→ **Directions for this task**
Within the material below, filter for lines that hold the word "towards".

→ **Dataset extract**

● ● ● ● ●

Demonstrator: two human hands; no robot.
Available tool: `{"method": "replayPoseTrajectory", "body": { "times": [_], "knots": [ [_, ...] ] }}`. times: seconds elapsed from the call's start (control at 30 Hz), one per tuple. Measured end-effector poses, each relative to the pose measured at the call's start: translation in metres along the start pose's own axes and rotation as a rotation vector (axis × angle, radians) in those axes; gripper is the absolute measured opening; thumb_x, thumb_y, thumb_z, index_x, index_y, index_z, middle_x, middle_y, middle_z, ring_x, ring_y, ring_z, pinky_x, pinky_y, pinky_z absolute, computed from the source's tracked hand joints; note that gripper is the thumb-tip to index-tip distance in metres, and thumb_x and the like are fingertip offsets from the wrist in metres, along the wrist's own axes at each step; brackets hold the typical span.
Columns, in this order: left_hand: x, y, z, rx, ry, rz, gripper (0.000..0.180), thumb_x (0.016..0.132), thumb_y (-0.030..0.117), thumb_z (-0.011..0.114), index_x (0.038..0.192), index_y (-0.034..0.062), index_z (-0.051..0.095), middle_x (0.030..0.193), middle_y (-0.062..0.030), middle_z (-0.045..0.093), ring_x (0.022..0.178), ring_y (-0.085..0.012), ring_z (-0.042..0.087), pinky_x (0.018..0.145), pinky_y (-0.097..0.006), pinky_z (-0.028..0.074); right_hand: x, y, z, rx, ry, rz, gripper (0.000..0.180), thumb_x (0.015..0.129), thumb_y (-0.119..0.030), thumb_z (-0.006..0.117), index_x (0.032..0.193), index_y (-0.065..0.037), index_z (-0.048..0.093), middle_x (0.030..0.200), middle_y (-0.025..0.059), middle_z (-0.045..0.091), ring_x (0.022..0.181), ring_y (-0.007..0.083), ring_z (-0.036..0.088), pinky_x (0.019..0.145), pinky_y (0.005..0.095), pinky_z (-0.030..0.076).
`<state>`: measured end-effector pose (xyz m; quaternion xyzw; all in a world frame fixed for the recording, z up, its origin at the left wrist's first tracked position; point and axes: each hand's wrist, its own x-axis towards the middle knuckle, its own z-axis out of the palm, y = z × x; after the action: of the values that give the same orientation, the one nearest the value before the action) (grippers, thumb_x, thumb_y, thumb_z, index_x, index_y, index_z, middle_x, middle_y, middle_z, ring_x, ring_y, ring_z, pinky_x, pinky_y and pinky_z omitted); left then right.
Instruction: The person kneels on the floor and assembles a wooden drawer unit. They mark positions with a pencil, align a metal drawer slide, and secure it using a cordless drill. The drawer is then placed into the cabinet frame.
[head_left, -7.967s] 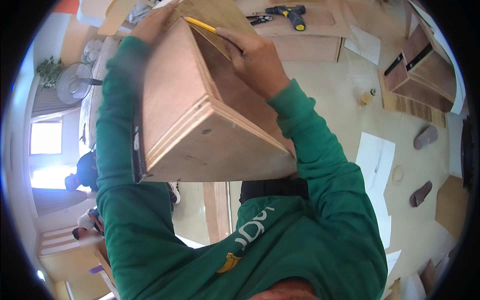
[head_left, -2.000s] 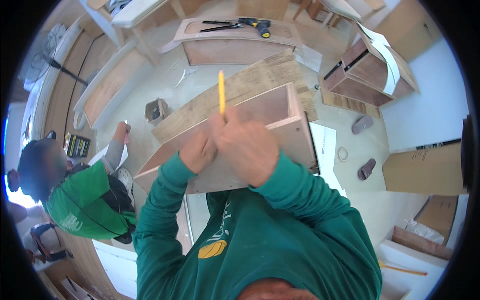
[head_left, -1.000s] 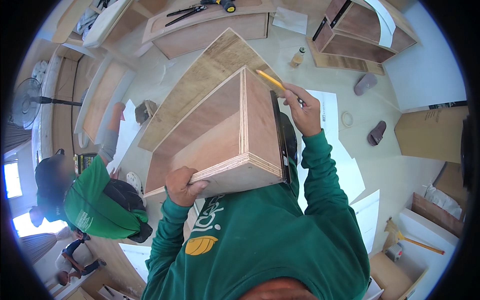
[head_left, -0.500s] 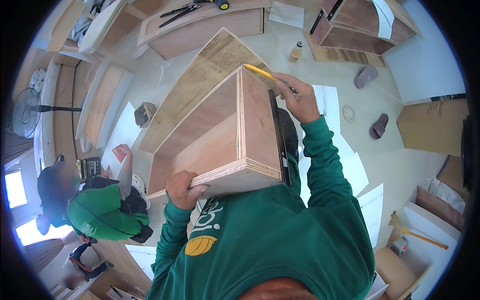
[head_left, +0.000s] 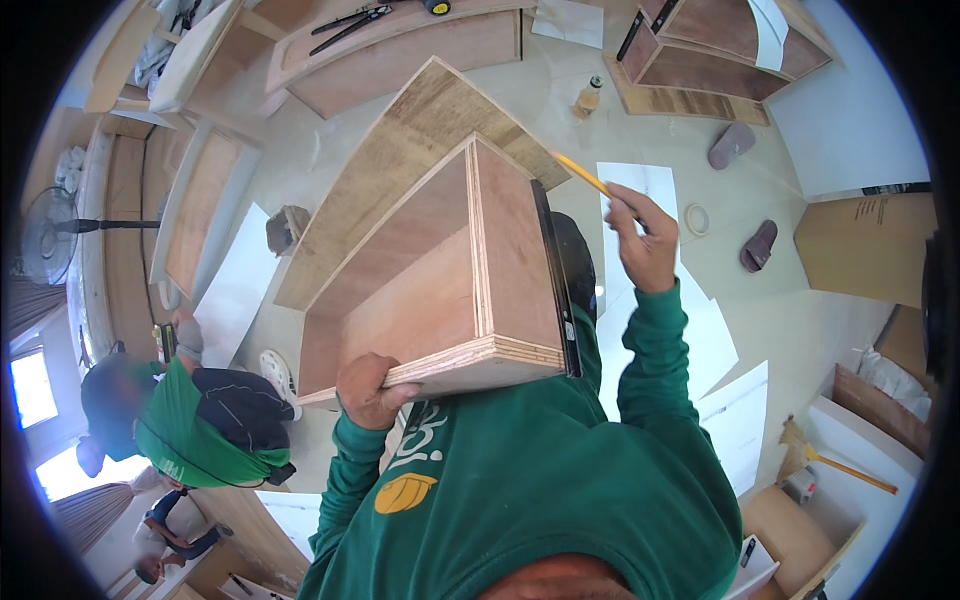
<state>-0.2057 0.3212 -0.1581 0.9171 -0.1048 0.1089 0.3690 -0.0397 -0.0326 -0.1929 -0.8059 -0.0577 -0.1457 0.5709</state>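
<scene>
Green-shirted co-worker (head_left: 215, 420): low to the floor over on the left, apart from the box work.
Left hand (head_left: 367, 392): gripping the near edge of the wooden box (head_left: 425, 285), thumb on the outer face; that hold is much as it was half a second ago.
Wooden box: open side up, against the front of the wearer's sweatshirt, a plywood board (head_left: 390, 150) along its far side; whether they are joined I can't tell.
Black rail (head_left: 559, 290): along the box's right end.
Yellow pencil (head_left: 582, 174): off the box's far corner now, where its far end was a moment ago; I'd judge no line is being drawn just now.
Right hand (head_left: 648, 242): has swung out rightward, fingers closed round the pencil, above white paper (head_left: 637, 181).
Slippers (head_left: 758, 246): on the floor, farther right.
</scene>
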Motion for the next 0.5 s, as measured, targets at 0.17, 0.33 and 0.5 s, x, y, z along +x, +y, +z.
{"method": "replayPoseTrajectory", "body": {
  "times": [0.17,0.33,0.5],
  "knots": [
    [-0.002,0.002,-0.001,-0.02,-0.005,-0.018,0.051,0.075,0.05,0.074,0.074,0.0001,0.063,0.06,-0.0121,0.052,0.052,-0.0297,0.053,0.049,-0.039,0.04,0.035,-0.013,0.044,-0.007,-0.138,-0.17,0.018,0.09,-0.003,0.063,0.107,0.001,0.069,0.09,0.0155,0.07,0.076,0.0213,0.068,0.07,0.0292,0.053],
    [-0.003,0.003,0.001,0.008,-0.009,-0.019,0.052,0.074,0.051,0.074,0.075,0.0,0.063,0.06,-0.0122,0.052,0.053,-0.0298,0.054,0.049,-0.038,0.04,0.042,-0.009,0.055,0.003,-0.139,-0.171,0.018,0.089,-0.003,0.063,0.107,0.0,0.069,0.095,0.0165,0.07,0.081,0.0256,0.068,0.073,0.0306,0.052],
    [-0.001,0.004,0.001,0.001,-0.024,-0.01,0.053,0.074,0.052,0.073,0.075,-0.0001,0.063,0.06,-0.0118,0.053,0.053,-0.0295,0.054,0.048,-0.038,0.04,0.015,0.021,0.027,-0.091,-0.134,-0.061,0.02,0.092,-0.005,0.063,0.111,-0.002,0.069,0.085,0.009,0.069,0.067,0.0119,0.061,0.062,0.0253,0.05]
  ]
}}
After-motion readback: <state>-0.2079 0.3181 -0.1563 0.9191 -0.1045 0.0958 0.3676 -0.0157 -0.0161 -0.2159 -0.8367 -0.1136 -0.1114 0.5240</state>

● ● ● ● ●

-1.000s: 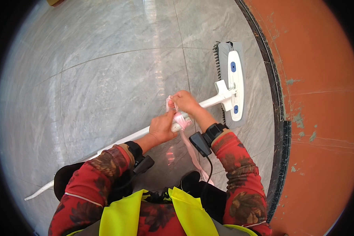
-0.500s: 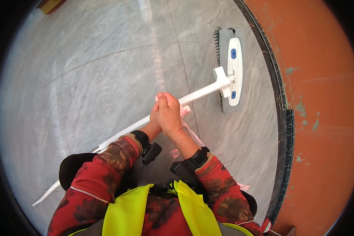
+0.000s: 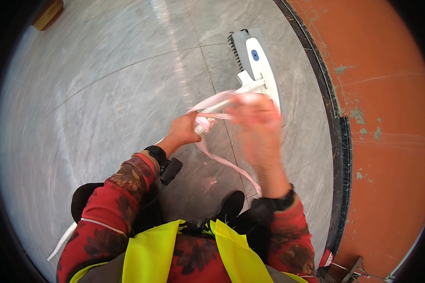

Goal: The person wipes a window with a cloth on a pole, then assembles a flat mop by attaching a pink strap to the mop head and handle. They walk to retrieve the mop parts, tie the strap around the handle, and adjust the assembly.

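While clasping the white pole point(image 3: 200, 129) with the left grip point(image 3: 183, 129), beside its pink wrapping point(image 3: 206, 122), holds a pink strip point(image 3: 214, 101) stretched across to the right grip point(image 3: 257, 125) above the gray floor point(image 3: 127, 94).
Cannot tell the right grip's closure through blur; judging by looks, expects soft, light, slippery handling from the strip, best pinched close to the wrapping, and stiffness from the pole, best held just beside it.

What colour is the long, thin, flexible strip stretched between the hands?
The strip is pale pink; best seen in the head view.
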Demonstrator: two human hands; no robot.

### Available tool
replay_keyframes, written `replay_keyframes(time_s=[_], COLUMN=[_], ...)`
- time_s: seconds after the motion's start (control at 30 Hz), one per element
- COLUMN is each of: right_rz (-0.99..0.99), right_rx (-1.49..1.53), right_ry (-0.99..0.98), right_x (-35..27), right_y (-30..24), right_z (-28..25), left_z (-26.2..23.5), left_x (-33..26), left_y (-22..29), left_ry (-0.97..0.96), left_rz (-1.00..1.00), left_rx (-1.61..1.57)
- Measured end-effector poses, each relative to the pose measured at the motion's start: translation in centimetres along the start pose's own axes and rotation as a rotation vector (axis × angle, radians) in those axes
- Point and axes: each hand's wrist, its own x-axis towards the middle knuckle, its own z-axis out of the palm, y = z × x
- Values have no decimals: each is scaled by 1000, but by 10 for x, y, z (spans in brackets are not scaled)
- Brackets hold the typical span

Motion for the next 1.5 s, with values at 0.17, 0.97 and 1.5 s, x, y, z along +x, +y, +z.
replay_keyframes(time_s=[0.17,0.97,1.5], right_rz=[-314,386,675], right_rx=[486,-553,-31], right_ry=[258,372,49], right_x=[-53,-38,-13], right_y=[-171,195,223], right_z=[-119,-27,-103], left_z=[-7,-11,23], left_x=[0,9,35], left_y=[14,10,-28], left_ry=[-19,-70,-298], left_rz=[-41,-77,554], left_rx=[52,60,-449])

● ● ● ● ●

→ **Output for this task**
`<state>`: measured end-effector pose (xyz m; quaternion xyzw; all in a world frame fixed for the recording, z up, its origin at the left wrist's first tracked position; point and axes: each hand's wrist, its own x-axis towards the middle knuckle, its own z-axis out of the palm, y = z × x; after the action: of the values that give the same orientation, the one nearest the value before the action) (grippers, thumb_x, thumb_y, thumb_z, index_x, index_y, index_z, middle_x, middle_y, middle_z, ring_x, ring_y, ring_z, pinky_x, pinky_y and pinky_z omitted); left then right.
- Point and axes: each hand's wrist, its own x-axis towards the middle knuckle, its own z-axis out of the palm, y = z × x

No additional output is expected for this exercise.